Poison for sale

Ok, only ever put a few thing's up here and you have pretty much hated both of them (a sketch and sitcom extract) I have a day off from college thought I would post this one.

SCENE EXT. A MAN IN A CHEAP SUIT WALKS UPTO THE DOOR OF A HOUSE.

HE KNOCKS ON THE DOOR A WOMEN ANSWERS.

SALESMEN -(smiling like a prat) Hello I'm John and I'm here to solve all your poison need's.

WOMEN - I'm sorry your selling what now?

SALESMEN - why poison of course, for all your assassination and home needs.

WOMEN - Ok I get it your selling poison, I don't want poison.

SALESMEN - Oh but you do!
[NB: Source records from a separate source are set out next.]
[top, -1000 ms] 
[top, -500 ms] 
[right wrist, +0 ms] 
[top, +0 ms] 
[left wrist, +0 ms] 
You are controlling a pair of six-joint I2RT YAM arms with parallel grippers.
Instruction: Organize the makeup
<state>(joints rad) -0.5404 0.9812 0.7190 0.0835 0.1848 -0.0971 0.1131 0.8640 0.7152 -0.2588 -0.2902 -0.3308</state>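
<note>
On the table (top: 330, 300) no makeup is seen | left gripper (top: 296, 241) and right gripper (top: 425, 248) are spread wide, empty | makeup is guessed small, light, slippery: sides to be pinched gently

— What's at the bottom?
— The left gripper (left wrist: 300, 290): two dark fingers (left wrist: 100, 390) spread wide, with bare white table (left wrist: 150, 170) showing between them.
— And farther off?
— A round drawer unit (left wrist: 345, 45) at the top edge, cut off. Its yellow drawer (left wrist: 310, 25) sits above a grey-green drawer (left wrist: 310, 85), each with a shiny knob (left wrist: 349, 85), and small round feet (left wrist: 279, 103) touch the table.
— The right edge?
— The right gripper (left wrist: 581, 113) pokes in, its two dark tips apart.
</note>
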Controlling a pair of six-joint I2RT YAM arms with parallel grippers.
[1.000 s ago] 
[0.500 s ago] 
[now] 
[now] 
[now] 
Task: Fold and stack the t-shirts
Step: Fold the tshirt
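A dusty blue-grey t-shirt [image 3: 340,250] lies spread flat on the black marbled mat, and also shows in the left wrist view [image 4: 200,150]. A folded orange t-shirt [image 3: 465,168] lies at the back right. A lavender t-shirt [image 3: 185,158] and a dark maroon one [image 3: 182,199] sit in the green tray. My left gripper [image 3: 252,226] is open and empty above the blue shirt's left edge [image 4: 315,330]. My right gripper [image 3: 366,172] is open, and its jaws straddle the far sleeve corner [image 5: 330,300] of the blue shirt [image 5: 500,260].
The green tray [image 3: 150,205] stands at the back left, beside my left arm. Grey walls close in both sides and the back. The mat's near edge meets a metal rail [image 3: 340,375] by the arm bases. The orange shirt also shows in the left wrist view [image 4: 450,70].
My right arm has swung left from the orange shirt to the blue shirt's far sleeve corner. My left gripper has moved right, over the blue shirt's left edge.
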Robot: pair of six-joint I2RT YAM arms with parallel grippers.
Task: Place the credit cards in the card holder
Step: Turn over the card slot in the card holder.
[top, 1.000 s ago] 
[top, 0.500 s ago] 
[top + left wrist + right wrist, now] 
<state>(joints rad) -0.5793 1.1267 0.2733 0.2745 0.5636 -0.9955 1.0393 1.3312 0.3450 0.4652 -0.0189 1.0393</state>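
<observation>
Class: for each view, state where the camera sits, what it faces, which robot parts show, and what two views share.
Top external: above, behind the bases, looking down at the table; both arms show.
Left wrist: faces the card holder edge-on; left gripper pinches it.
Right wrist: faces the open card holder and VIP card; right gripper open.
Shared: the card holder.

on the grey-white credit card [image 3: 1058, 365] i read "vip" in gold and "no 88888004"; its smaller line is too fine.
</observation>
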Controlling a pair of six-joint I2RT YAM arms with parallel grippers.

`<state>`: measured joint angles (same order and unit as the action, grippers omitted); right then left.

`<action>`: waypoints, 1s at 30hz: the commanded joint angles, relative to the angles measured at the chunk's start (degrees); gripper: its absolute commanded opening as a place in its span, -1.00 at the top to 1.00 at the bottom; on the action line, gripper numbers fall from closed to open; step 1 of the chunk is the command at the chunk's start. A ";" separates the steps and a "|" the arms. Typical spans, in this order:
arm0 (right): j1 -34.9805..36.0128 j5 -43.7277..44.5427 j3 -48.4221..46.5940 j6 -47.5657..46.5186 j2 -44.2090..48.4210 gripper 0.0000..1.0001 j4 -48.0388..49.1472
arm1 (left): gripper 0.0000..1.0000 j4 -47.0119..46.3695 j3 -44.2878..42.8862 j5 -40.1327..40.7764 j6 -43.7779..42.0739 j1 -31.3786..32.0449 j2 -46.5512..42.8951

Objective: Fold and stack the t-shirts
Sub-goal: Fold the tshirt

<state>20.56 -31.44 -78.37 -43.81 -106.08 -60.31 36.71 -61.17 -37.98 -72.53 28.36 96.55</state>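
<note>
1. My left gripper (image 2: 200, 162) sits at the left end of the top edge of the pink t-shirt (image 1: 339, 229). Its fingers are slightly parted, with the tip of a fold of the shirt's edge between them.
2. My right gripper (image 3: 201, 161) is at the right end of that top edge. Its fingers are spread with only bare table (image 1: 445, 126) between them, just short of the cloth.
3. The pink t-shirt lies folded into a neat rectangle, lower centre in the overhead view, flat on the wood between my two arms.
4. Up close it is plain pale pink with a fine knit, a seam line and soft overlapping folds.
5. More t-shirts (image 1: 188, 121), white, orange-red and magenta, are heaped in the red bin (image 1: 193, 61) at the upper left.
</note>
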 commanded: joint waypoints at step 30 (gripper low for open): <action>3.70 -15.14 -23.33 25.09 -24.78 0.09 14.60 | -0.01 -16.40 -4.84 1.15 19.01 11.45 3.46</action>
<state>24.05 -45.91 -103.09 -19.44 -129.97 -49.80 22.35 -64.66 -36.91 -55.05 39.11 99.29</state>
You never know when you need a vial of small pox; I bet you want to finish that husband of yours. (chuckles)

WOMEN - For the last time I don't want poison!

SALESMEN - Ok then here's the prices...

WOMEN PULLS OUT A GUN AND SHOOTS THE SALESMEN. HE FALLS TO THE FLOOR DEAD.

WOMEN - luckily the gun salesmen came first.

HUSBAND WALKS IN.

HUSBAND - Honey I'm hom...

WOMEN SHOOTS HUSBAND.

WOMEN - Maybe I should have used the poison this is going to leave a right mess (in deep thought).

END.

Judgement time.

'WOMEN - Ok I get it your selling poison, I don't want poison.' was unnecessary as was 'WOMEN - For the last time I don't want poison!' as there wasn't the friction build-up for her impatience. Also, the sketch should have ended on "Luckily the gun salesmen came first".

I don't normally argue with criticism, but the friction was built up, for one the women owns a gun so she clearly isn’t a clear-headed person and secondly the salesmen does go on a bit about what he is selling.

Mine was just an observation and as this is a critique thread I thought this was what you wanted. But OK, fair enough, you write what you want to write and I'm sure it will be an excellent piece of writing.

Paul, I agree with Baumski on:

'WOMEN - Ok I get it your selling poison, I don't want poison.'

She does get too frustrated too quickly, but it's easy to fix, for me it would be fine with just 'I don't want poison', then carry on as normal.
At first when I read it I didn't like it. Felt it was trying too hard to be 'a bit crazy. But when I read it and imagined it differently in my head I quite liked it.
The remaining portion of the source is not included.